Freilich muss der Staat hart durchgreifen gegen Flüchtlinge, die Straftaten begehen. Was deren Verfolgung anbelangt, kann man sich auf die Polizisten des Präsidiums Schwaben-Nord verlassen. Medienschaffende, die sich entscheiden, die Staatsangehörigkeit eines Täters nicht zu nennen, wollen jedoch mitnichten diese Täter schützen. Vielmehr geht es darum, die große Mehrheit der friedlichen Flüchtlinge zu schützen – vor dem gesellschaftlichen Reflex, ganze Gruppen für die Taten einzelner aus dieser Gruppe verantwortlich zu machen.

Polizeibericht: Ein Zerrbild entsteht

Zumal ein Zerrbild entsteht, weil deutsche Straftäter im Polizeibericht nicht mit ihrer Nationalität genannt werden.
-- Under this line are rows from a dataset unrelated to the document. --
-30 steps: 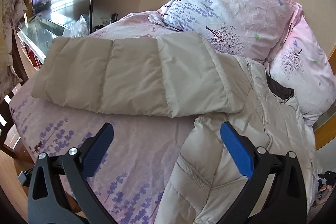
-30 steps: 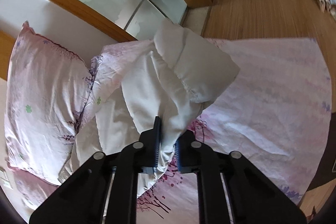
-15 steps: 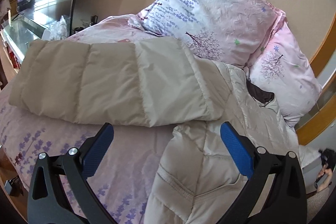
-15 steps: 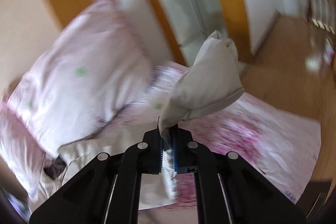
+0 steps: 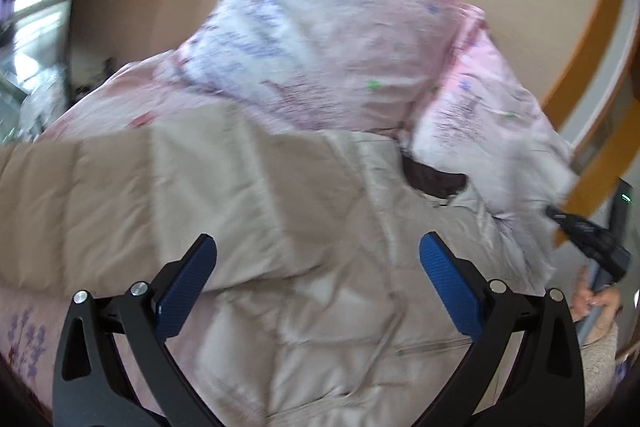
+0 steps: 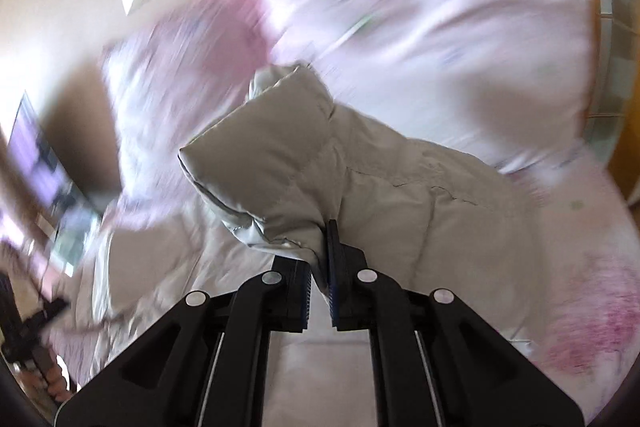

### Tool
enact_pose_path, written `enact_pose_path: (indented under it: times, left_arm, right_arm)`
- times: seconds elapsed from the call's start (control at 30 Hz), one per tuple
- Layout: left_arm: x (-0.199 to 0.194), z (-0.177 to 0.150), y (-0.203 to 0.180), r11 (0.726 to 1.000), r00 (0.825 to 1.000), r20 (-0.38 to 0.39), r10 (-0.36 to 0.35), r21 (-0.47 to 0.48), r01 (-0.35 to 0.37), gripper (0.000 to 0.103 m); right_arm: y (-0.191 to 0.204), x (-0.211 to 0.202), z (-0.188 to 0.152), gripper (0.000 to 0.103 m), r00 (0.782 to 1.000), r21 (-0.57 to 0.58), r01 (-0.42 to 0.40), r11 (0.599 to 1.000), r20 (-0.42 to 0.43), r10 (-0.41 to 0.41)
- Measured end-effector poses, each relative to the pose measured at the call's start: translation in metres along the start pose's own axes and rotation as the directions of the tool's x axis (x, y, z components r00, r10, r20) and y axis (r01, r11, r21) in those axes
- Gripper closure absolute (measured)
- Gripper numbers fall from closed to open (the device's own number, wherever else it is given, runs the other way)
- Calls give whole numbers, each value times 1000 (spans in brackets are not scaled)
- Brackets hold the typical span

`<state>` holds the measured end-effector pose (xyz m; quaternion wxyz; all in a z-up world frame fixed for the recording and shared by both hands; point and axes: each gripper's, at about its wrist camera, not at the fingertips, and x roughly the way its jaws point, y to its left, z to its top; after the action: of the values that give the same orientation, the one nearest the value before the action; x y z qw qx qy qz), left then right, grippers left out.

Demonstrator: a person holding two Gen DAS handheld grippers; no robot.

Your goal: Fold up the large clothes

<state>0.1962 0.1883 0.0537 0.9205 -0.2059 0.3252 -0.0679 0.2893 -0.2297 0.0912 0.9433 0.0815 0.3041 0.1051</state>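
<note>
A beige puffer jacket (image 5: 320, 267) lies on the bed, collar toward the pillows. One sleeve (image 5: 120, 195) stretches out flat to the left. My left gripper (image 5: 316, 267) is open and empty, hovering over the jacket's body. My right gripper (image 6: 319, 267) is shut on the cuff end of the other sleeve (image 6: 280, 163) and holds it lifted above the jacket's body (image 6: 440, 211). The right gripper also shows at the right edge of the left wrist view (image 5: 588, 239). Both views are blurred by motion.
Two pink floral pillows (image 5: 320, 27) (image 5: 488, 123) lean on the beige wall at the head of the bed. The pink floral sheet (image 5: 24, 327) shows at lower left. A glass-topped stand (image 5: 24, 87) is at far left, a wooden frame (image 5: 592, 39) at right.
My right gripper has swung the held sleeve up and across from the bed's far side toward the jacket's body. My left gripper has moved forward from the sheet to above the jacket.
</note>
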Motion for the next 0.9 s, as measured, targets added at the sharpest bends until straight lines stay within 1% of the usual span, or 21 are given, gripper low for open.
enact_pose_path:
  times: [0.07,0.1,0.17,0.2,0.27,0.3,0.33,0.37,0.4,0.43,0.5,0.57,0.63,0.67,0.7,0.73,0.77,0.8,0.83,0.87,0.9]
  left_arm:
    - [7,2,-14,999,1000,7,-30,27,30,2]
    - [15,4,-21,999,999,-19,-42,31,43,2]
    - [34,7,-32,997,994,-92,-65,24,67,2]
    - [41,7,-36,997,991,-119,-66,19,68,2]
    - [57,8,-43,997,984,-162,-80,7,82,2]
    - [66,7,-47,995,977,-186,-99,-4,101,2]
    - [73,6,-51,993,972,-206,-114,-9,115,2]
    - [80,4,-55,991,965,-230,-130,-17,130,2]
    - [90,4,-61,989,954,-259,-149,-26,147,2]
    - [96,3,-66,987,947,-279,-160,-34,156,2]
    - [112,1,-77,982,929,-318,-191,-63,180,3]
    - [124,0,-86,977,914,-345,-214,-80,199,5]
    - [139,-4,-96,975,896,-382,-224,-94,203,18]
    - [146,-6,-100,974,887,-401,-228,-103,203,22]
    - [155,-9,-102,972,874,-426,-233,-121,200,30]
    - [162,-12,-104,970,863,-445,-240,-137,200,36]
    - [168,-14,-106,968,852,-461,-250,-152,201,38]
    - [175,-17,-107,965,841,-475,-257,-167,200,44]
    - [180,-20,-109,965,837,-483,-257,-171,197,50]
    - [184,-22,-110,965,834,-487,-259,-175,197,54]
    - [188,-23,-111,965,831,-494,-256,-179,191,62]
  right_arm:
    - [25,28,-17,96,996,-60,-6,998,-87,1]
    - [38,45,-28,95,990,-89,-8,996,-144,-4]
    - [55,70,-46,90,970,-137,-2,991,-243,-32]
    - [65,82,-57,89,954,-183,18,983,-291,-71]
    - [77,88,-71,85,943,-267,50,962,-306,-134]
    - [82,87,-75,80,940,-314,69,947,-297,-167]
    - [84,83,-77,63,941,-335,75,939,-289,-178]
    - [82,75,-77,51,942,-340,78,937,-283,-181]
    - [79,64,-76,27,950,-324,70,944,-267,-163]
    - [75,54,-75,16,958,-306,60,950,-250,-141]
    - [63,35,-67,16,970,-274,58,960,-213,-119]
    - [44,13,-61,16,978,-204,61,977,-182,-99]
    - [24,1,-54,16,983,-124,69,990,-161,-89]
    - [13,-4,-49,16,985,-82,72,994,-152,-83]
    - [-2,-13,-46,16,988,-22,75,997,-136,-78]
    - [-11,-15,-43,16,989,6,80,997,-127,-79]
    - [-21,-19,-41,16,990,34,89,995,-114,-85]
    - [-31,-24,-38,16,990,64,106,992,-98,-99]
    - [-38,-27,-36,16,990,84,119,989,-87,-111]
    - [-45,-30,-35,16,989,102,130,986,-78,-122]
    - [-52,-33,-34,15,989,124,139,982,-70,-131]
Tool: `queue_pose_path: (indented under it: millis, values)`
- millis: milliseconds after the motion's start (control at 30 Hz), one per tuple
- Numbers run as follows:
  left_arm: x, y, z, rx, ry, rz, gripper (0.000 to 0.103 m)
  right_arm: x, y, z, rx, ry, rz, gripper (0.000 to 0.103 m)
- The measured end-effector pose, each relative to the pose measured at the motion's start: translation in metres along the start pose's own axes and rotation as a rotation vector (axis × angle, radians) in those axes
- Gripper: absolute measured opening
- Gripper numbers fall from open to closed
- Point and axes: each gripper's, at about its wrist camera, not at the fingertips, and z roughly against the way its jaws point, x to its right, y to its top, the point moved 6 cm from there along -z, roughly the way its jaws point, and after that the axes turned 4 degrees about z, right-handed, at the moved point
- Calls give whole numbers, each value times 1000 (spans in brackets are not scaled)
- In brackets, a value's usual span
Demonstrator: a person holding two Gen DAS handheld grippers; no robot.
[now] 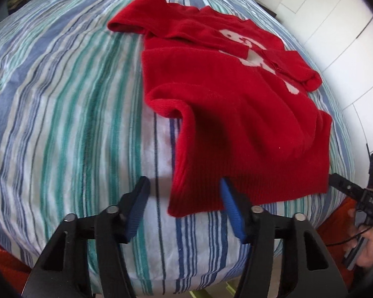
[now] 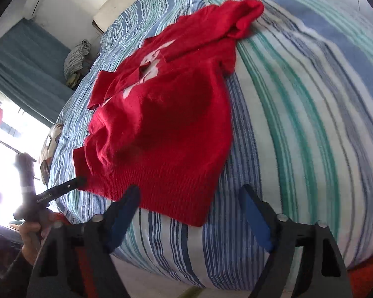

Unzählige Male hätten wir im vergangenen Jahr in Polizei- oder Gerichtsgeschichten die deutsche Nationalität eines Täters nennen können. Doch welchen öffentlichen Informationswert hätte dies gehabt? Wir glauben: Keinen. Genauso wenig, wie im Normalfall die Kenntnis über ausländische Nationalität einen Informationswert für eine Straftat hat. Ausnahme ist selbstredend, wenn nach einem Täter noch gefahndet wird.

Man kann es in diesen aufgeheizten Zeiten nicht oft genug sagen: Der nordschwäbischen Polizeistatistik zufolge betrug 2015 der Anteil tatverdächtiger Zuwanderer an der Gesamtheit aller Tatverdächtigen 6,2 Prozent.

Auch wenn man argumentieren kann, dass diese 6,2 Prozent immer noch 6,2 Prozent zu viel sind, es bleibt die große Mehrheit der Flüchtlinge, die sich nichts zu Schulden kommen lässt.

Deswegen: Durchatmen und sachlich bleiben.